Your output should be the lines below from the one holding "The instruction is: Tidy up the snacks" through the one holding "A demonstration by", transcribed exactly, with no pictures.

Segment Start: Data provided

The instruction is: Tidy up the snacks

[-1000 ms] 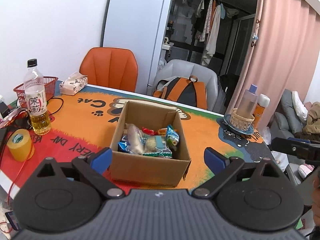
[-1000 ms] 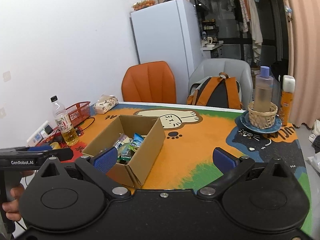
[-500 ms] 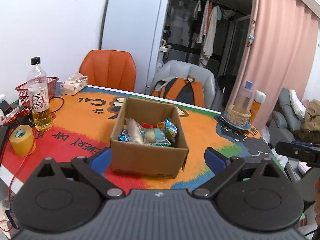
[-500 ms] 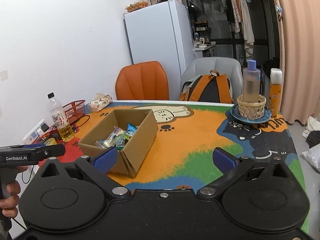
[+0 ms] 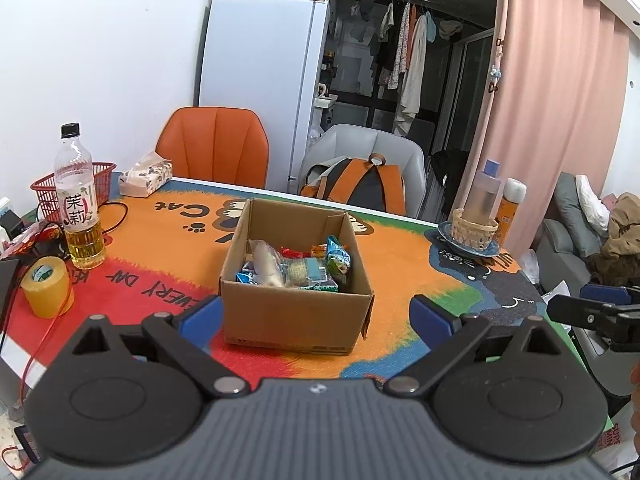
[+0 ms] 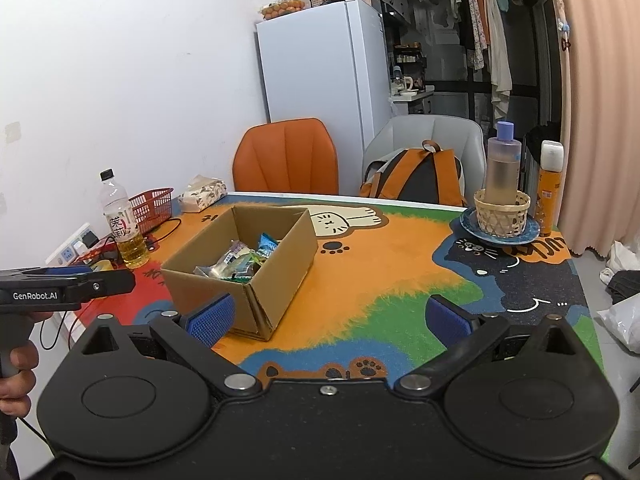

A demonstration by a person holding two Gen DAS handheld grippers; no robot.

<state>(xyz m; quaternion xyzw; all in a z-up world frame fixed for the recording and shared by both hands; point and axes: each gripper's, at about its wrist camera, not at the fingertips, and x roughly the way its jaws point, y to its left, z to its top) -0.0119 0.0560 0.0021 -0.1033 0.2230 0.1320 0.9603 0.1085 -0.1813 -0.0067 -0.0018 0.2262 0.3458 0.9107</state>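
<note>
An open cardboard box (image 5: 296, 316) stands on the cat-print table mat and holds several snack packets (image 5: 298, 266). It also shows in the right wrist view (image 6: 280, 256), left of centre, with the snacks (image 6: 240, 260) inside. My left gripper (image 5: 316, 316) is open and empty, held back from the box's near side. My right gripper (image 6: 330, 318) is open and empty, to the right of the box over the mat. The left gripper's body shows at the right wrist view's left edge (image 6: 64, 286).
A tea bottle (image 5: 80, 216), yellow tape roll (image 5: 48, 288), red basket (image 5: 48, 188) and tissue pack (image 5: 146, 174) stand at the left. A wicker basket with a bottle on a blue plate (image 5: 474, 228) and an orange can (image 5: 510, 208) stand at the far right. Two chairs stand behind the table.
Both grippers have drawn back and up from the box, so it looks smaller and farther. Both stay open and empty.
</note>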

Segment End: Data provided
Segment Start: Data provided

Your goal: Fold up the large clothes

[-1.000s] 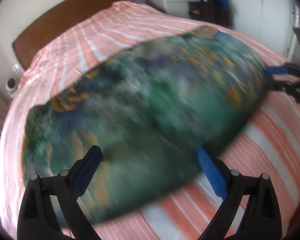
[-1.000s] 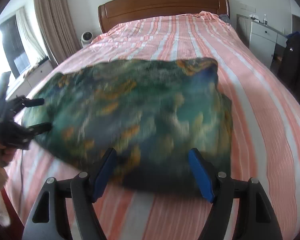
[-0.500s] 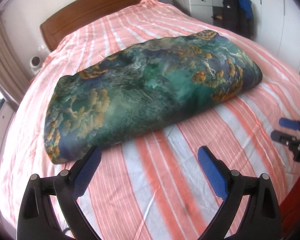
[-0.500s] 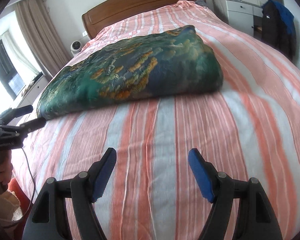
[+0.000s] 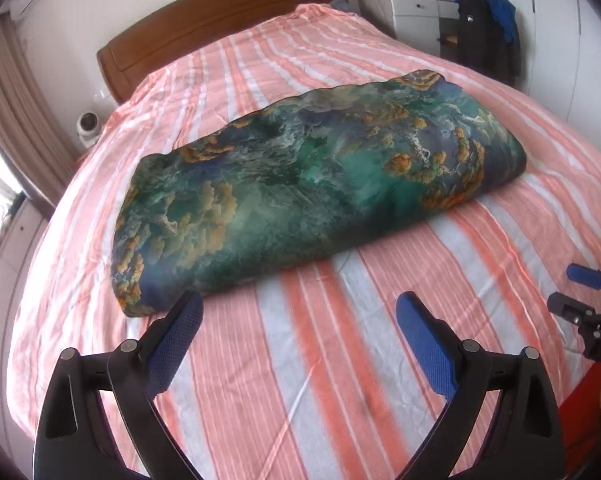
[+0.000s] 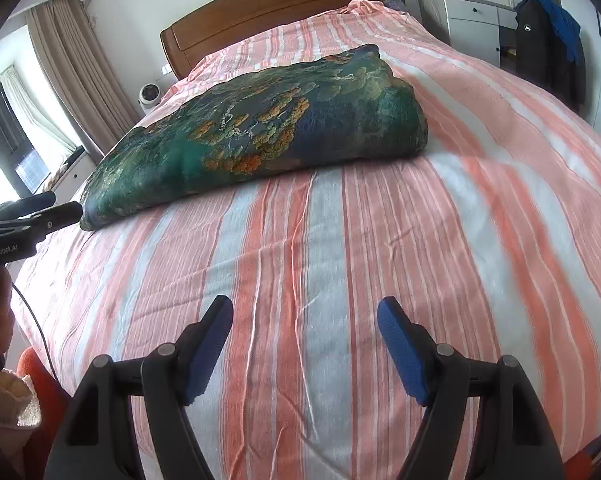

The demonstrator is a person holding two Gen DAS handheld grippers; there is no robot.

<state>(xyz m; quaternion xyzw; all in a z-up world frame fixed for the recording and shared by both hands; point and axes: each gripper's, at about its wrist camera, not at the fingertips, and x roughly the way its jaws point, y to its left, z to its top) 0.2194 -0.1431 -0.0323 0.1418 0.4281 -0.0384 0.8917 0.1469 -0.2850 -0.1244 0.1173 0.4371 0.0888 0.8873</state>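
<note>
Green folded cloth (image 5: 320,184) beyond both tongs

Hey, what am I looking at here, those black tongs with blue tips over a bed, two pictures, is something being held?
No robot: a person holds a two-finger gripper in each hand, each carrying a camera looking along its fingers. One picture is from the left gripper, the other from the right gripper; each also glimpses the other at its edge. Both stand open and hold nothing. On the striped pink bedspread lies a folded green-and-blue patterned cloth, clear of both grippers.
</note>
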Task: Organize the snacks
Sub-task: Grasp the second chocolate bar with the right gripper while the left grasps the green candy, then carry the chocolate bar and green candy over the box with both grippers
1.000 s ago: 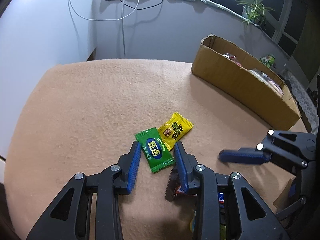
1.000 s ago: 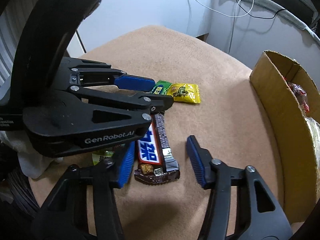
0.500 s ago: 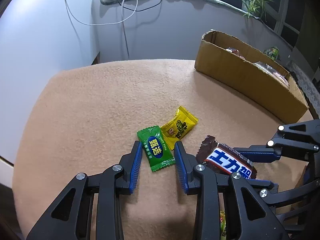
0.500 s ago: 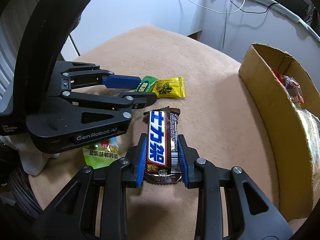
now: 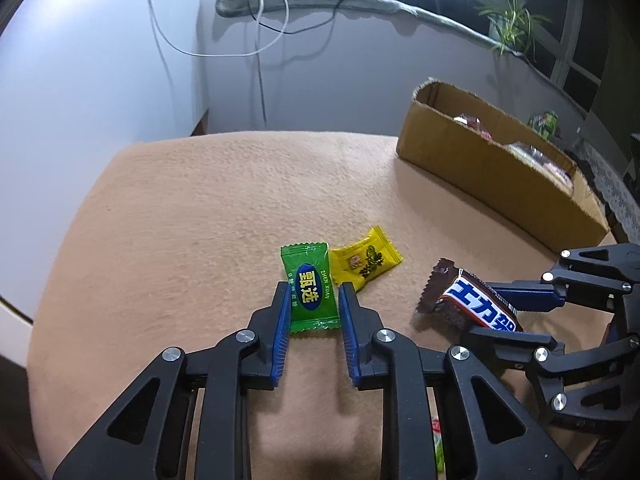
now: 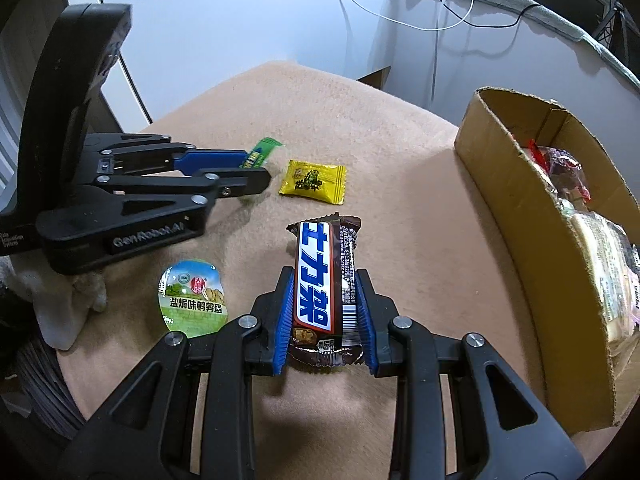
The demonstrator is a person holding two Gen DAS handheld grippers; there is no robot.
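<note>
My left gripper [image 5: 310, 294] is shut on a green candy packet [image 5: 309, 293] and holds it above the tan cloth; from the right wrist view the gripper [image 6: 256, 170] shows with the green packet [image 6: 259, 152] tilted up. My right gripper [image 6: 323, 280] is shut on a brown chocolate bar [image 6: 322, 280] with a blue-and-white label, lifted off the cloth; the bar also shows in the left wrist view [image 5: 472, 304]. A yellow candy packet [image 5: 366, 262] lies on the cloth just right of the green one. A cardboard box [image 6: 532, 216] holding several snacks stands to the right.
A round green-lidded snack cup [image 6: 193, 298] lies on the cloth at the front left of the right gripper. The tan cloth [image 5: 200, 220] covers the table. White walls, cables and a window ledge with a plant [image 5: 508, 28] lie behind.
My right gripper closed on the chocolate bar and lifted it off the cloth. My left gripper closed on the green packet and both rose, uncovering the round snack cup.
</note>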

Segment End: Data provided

* [Answer for this exercise]:
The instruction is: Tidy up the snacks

[-1000 ms] 
[-1000 ms] 
[-500 ms] 
[-500 ms] 
[+0 ms] 
[+0 ms] 

A demonstration by a person holding two Gen DAS handheld grippers; no robot.

The exercise is finished and nothing remains.